Hearing on fracking study postponed - News - Citizens Voice(read the rest of the article here)
Just a day after the Environmental Protection Agency moved a regional, stadium-style hearing on a landmark study of hydraulic fracturing from Binghamton to Syracuse, N.Y., the agency announced Tuesday the meeting is now postponed.
EPA officials said the event, which was expected to draw thousands on Thursday, will be held in upstate New York in September and the agency is looking for a new location.
So, now people who changed their reservations from Binghamton to Syracuse now have to change them again to some unknown future location. Stay tuned for further developments. I expect that all future announcements will also be made at the last minute.
Everything that follows is now obsolete:
Here's a story I first read about yesterday on the Susquehanna River Sentinel. (That post is no longer available for some reason.)
EPA swaps drilling hearing to Syracuse from Binghamton - News - Citizens Voice(read the rest of the article here)
By Laura Legere (Staff Writer)
Published: August 10, 2010
A regional hearing to be held Thursday on a landmark Environmental Protection Agency study of hydraulic fracturing has been moved from Binghamton to Syracuse, N.Y., the agency announced Monday.
The hearings on the controversial natural gas drilling process, which are expected to draw as many as 8,000 participants and protestors including many from Northeast Pennsylvania, will be held in the Exhibit Hall of the Oncenter Complex Convention Center in Syracuse, after the EPA and Binghamton University, the initial host site, disagreed on a venue.
For those of you not familiar with this area, Syracuse is about seventy-five miles north of Binghamton, occupying a latitude farther north than even Buffalo.
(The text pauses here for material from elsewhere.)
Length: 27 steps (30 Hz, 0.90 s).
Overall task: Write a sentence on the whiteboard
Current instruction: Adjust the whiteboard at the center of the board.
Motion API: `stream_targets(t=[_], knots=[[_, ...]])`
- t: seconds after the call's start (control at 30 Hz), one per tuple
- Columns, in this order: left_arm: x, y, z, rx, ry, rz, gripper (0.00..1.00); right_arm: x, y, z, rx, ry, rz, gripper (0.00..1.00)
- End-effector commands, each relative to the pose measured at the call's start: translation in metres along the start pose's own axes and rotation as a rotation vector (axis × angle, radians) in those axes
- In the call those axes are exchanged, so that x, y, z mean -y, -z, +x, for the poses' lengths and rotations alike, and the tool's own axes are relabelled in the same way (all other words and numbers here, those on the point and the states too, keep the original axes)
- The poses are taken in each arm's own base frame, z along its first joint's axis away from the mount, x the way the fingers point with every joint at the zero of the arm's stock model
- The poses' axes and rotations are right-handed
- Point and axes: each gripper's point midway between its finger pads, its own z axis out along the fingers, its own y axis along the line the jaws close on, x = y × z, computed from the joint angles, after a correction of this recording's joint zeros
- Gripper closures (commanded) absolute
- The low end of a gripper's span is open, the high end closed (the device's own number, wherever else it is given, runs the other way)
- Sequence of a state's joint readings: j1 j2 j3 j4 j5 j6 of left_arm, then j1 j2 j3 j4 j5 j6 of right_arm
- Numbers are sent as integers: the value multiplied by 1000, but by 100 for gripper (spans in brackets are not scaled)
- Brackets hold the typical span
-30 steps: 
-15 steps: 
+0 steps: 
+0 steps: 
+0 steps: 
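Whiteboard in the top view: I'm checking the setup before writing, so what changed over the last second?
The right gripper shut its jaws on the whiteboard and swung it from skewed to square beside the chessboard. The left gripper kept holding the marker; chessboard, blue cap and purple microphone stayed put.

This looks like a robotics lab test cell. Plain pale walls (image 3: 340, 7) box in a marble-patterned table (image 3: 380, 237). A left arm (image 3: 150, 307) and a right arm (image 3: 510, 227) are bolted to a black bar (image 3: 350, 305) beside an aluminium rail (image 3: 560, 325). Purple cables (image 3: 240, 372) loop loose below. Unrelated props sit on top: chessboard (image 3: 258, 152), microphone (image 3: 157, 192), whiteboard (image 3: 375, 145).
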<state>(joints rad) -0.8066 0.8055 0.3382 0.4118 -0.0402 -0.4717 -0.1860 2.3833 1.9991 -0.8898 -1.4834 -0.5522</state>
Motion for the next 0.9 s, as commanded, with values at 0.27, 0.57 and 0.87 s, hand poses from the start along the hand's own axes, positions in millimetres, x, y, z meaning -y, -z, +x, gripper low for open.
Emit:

It is also on, or possibly outside, the border of the region considered to be Marcellus Shale territory. Here's a helpful map taken from syracuse.com:
For reference, I do not believe Nanticoke would even appear on this map. Note that, despite what the map implies, Marcellus Shale territory does not end at the southern border of New York State. Which is the problem: the long-announced meeting slated for Binghamton on Thursday was expected to attract thousands of interested people from across the broad swath of Pennsylvania that will be affected by Marcellus Shale drilling. Many of those people booked accommodations in the Binghamton area. And now, with days to go, they have been informed that the hearings have been moved an hour north of where they will be staying. Would they like to do a last minute reservation change, with all the costs and hassles associated with that? Or perhaps they might prefer to keep their current accommodations and commute from Binghamton to Syracuse and back again, a round trip of about one hundred and fifty miles?
And what about the folks who were planning to commute from throughout Marcellus Shale territory to Bighamton? Will they be willing and able to make that extra seventy-five mile hike up to Syracuse?
Someone more conspiracy-minded than I am might see this as an attempt by the EPA (or whoever is calling the shots) to thwart public participation in this hearing. Other venues were surely available, even throughout the Wilkes-Barre / Scranton area. Why shift this meeting to the very edge of the region affected by Marcellus Shale drilling?
I won't be going. I wasn't planning to go, and I am technically scheduled to work that day, even though I will almost certainly be laid off. By the rules of Unemployment, I must be "able and available" to work - not sick, not on vacation - or actively seeking out work in order to receive unemployment compensation. I do know someone who is a Marcellus Shale insider, who, if I were to simply flip a bit from "opposed to" to "supportive of," could possibly get me a job in the industry. Anyone who knows me knows how likely that is. So I could not in good conscience claim to be attending this conference looking for employment opportunities. (With the EPA? Maybe. But my stated opposition to the extraction methods being used, and the reckless disregard for both the environment and the safety of locals exhibited by too many of the companies involved in this industry, may disqualify me from any future employment there.)
If anyone reading this does go, I look forward to ground reports.